Em fevereiro passado, Hermeto e seu grupo – o baterista Ajurinã Zwarg, o pianista André Marques, o percussionista Fábio Pascoal (seu filho, que dividiu com ele a direção artística do trabalho), o baixista Itiberê Zwarg e o saxofonista Jota P. – foram para o estúdio Rocinante, na serra de Petrópolis, para uma imersão no material composto muito tempo atrás e inédito desde então.
Ilza morreu de câncer em novembro de 2000. Durante mais de um ano, a partir de 1999, Hermeto escreveu um caderno para ela. Foram 198 partituras. Para o álbum, só alegria. Foram selecionadas 13 músicas, que emulam lembranças dos primeiros anos (na bem-humorada “Sol de Recife”), momentos mais intimistas (“Sentir é muito bom”) até a vida cotidiana (“Passeando pelo jardim”, com uma bela melodia).
Primeira linha
“O pessoal do grupo é músico de primeira linha. Então em três, quatro dias a gente fez o disco. É uma facilidade muito grande porque, modéstia à parte, as músicas são bonitas e inspiram muito. E as pessoas, no caso o casal, viveu muito bem, feliz da vida. Isso tudo incentiva para a progressividade das coisas. Música é um negócio assim: sem premeditar.

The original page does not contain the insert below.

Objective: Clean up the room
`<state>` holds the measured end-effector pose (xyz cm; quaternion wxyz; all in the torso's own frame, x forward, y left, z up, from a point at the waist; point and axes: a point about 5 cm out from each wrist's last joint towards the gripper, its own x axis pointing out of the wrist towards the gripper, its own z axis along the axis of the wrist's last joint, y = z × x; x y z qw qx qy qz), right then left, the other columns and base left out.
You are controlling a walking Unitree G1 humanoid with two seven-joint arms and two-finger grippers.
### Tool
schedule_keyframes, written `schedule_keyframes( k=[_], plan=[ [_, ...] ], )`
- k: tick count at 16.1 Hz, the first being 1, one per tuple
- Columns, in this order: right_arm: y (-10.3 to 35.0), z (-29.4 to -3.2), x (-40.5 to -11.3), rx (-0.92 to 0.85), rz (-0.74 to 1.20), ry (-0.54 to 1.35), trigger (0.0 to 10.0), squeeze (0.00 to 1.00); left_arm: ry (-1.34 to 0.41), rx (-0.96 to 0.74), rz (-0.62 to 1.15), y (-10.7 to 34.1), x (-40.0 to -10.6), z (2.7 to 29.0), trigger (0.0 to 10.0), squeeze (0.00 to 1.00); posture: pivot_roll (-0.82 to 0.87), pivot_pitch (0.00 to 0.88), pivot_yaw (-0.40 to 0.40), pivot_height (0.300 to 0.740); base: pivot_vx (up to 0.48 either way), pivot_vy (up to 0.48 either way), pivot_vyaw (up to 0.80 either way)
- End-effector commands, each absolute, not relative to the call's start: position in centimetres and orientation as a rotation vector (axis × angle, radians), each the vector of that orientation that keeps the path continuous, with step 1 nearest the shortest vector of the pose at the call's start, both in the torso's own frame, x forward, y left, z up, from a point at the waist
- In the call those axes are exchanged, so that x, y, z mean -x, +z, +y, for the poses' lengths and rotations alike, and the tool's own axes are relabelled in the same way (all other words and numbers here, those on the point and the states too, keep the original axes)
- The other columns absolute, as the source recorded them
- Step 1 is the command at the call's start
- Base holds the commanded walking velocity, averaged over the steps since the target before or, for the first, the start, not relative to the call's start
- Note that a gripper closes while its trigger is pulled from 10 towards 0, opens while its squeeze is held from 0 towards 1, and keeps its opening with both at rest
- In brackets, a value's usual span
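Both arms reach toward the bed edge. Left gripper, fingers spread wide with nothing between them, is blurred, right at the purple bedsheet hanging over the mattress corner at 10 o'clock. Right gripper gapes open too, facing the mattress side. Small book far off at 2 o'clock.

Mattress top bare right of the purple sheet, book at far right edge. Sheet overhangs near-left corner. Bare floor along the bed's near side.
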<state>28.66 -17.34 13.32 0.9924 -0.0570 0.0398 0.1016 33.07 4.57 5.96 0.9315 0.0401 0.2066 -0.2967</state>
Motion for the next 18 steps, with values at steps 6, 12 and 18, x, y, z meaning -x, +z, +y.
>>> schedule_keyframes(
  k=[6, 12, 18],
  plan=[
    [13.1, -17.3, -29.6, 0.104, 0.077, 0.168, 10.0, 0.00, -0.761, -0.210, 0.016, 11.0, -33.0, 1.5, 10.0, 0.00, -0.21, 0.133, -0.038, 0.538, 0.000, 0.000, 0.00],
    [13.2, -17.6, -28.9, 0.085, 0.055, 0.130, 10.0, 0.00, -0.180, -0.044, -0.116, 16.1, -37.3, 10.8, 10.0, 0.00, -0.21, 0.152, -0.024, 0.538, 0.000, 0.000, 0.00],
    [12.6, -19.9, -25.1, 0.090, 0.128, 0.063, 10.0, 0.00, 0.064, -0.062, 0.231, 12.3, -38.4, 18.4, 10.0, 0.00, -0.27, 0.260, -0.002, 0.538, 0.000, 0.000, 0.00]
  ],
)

Estou sempre querendo, pensando e fazendo”, diz Hermeto.
Ilza já foi musa de outras gravações. “Menina Ilza” está no disco “Natureza universal” (2017). Já “Ilza na feijoada” é de “Lagoa da Canoa município de Arapiraca” (1984), onde Hermeto nasceu, em 1936.

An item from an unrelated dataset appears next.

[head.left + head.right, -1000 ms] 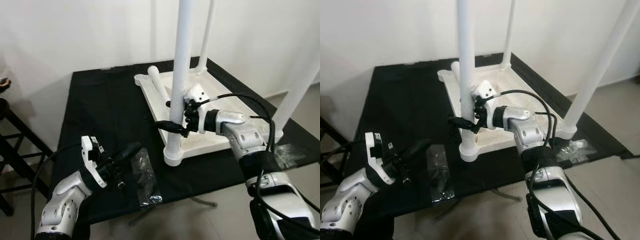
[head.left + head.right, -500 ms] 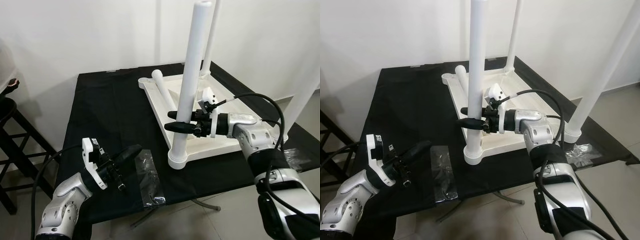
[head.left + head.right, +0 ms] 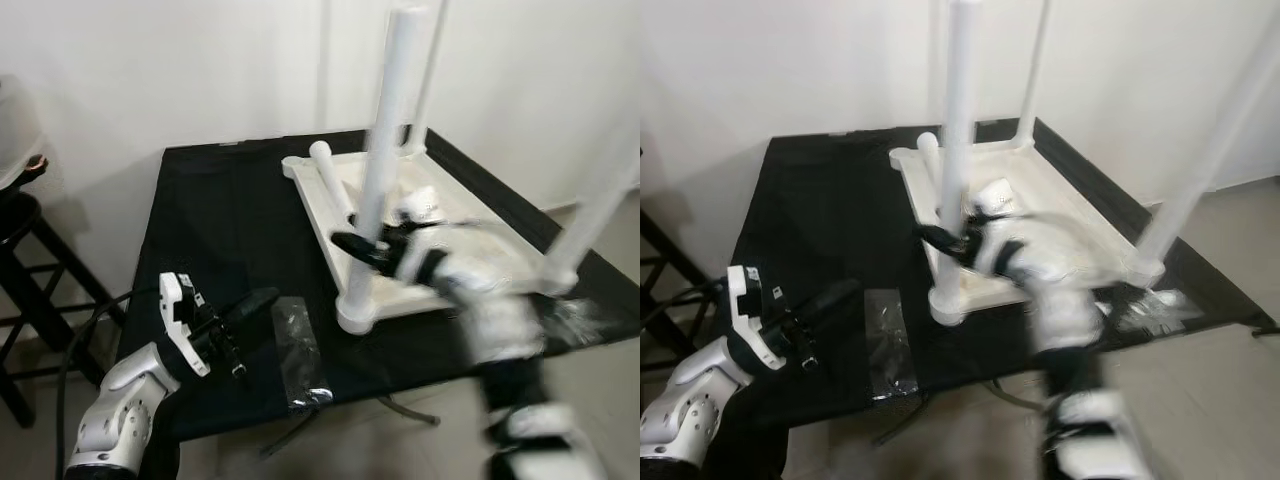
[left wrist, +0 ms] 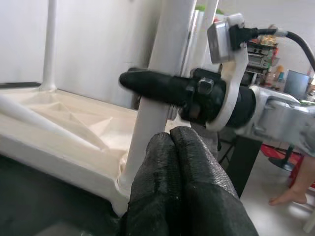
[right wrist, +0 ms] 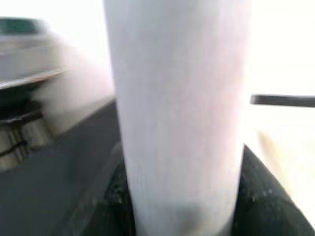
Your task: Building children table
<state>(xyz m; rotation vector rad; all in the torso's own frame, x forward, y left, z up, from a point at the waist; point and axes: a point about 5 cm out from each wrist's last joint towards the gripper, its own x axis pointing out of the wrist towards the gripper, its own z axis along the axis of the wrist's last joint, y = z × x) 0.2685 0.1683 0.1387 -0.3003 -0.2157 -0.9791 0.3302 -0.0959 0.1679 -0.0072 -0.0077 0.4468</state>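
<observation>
A white plastic children's table (image 3: pixel 452 215) lies upside down on a black-covered work table (image 3: pixel 210 220), toward its right half. Three white round legs stand up from the tabletop's corners: the near-left upright leg (image 3: pixel 378 160) rises from a socket at the near corner, a thinner-looking far leg (image 3: pixel 1032 70) stands at the back, and a right leg (image 3: pixel 1200 140) stands at the near right corner. A fourth loose white leg (image 3: pixel 333 178) lies flat along the upturned tabletop's left edge. The right gripper (image 3: pixel 362 247), blurred, has its black fingers on either side of the near-left upright leg, closed around it at mid-low height; the right wrist view has the leg pressed between both fingers. The left gripper (image 3: pixel 252 302) hovers over the cloth near the front-left, fingers pressed together on nothing, beside a clear plastic bag (image 3: pixel 297 350) lying flat. A dark wooden stool (image 3: pixel 25 260) stands to the left.
</observation>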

“O que ela mais gostava era de cozinhar. Fazia a feijoada lá em casa e a gente convidava os músicos”, Hermeto conta. Essa casa era em Jabour, Zona Oeste do Rio, onde ele continua a viver hoje e onde também foi tirada a fotografia do casal que está impressa na capa do disco (imagem de Maurício Valladares de novembro de 1979).
Namoro
Só os primeiros anos do casal foram no Recife. “O namoro começou pela simpatia um do outro.” Os dois eram menores de idade, então um parente dela, “que trabalhava no cartório, deu um jeito e aumentou a nossa idade para a gente poder se casar”. Viveram por ali algum tempo e, em 1958, se mudaram para o Rio.
Hermeto completa 88 anos no dia 22 deste mês. São 74 de música. Sua primeira composição, “O ovo”, com o Quarteto Novo, foi gravada em 1967. Comemorar a nova idade? “As pessoas comemoram. Se não me engano, vou estar viajando, mas já prepararam a comemoração onde vou estar.” Vai ser em São Paulo, onde ele toca.

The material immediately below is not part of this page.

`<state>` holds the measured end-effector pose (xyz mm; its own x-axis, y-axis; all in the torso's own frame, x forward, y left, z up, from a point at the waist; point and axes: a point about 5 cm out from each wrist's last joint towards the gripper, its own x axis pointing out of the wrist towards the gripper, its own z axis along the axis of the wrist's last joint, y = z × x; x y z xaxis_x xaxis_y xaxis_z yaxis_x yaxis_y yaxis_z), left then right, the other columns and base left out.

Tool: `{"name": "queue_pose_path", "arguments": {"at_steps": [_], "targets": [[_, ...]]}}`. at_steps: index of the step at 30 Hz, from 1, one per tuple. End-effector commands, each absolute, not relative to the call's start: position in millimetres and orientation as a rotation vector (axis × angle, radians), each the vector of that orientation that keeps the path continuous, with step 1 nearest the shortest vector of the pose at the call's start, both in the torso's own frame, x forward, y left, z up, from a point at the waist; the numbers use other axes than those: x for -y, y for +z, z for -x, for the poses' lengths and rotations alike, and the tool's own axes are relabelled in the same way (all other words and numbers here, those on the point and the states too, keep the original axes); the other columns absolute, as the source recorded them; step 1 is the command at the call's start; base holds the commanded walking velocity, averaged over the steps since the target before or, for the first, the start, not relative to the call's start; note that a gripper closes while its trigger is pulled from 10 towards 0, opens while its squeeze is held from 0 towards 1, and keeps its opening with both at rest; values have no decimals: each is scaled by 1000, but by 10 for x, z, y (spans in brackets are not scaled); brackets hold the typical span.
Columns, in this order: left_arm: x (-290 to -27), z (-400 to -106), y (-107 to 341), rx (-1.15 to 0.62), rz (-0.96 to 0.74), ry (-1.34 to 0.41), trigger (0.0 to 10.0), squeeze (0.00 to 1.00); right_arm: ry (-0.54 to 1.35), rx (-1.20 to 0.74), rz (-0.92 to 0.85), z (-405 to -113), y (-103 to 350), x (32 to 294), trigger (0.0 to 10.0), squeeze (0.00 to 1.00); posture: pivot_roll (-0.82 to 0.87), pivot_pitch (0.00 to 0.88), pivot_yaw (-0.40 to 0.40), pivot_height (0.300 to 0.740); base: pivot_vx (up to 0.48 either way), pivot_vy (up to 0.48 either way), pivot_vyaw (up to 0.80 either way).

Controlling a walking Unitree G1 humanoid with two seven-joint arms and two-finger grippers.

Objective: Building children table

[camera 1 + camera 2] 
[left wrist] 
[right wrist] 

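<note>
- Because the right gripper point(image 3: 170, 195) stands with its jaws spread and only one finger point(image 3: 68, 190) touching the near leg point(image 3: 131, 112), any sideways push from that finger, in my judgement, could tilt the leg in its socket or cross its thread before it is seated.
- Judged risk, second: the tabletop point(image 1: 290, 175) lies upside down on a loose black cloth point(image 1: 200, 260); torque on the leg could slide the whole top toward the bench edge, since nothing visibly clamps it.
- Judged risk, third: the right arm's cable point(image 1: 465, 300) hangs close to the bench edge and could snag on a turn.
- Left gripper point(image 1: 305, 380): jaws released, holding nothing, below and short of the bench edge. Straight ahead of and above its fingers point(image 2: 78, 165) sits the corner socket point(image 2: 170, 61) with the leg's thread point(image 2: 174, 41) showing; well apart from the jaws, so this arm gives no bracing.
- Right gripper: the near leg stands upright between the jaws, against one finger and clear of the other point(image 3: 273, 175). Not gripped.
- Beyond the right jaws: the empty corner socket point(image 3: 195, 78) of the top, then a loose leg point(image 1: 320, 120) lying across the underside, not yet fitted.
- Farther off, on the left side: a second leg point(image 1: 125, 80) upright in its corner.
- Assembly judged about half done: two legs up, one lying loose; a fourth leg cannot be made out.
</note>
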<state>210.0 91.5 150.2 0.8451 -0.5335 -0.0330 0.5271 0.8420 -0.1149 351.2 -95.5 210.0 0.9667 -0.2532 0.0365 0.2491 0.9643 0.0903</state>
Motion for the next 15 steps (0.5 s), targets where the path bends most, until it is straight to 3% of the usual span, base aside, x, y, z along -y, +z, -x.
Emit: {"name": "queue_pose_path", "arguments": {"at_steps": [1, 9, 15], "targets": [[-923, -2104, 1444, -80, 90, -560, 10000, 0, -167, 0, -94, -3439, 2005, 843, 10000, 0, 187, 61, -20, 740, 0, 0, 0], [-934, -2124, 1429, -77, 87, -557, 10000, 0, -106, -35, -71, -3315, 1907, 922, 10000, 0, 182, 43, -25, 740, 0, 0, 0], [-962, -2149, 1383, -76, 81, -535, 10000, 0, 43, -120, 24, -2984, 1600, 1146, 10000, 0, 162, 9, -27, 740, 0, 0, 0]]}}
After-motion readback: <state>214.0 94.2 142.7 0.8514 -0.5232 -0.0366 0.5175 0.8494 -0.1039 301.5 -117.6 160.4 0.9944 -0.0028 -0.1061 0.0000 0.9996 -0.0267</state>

É muito show, tem até o Rock in Rio em setembro. “Sempre digo que o show vai ser um ‘somzaço’. Como vai ser? É difícil (saber) porque inspiração e criatividade são como o vento: vem, vai, vem, vai. E esse vaivém maravilhoso não para.”
Ele segue em frente. Agora, sentado no palco. “Meu filho, Fábio, me falava para experimentar tocar sentado e eu nunca quis. Mas, no dia em que me sentei, me deu vontade de tocar sentado. Porque não precisa baixar, subir instrumento. Ele já está no ponto certinho para tocar. Então, continuei.”
E não existe parar no dicionário de Hermeto. “O corpo, agora com a minha idade, está assim mais à vontade. Mas a vontade é tão grande de fazer música que ela supera qualquer coisa. O camarada velho sente dor. Sinto uma dor em um lugar embaixo do ombro. Tem cara que já vai no médico para tomar remédio. Eu não, porque já sei que essa dor é da idade. O que faço? Um remédio que minha mãe me dava antigamente, tipo aquelas pomadas. Não digo que fica bonzão, mas fica bom. Como diz a gíria: dá pra levar a vida”, conclui.